The data:
....

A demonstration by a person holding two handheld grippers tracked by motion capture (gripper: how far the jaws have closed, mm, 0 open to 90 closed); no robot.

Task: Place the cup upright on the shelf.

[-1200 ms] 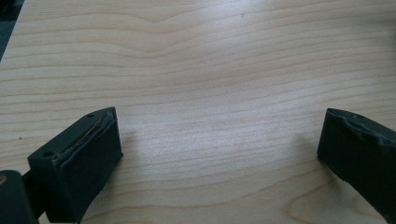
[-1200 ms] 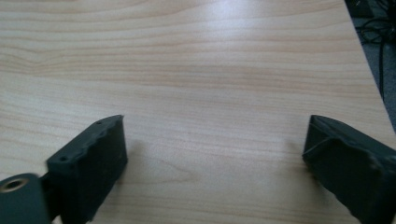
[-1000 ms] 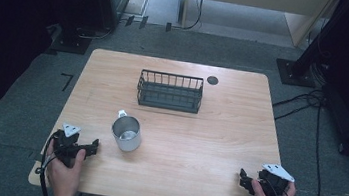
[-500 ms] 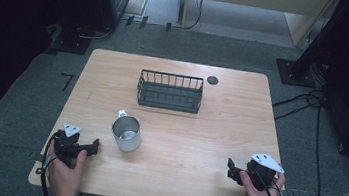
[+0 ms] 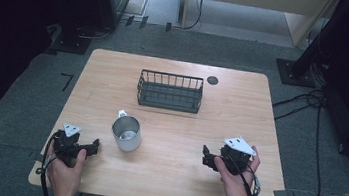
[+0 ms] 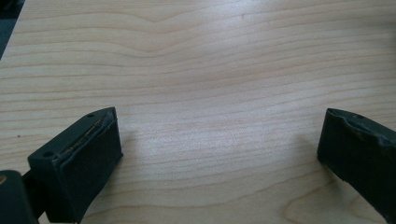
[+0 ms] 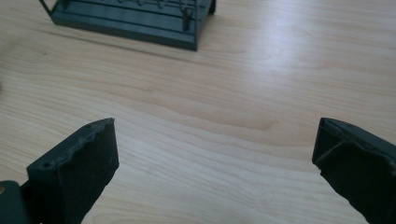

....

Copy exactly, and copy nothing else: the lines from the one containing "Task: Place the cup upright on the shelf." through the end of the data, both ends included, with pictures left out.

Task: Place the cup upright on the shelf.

[-1200 ms] 
[-1200 ms] 
[-1000 ms] 
[-500 ms] 
[+0 ms] 
[+0 ms] 
[+0 ms] 

That finishes the answer to the exercise.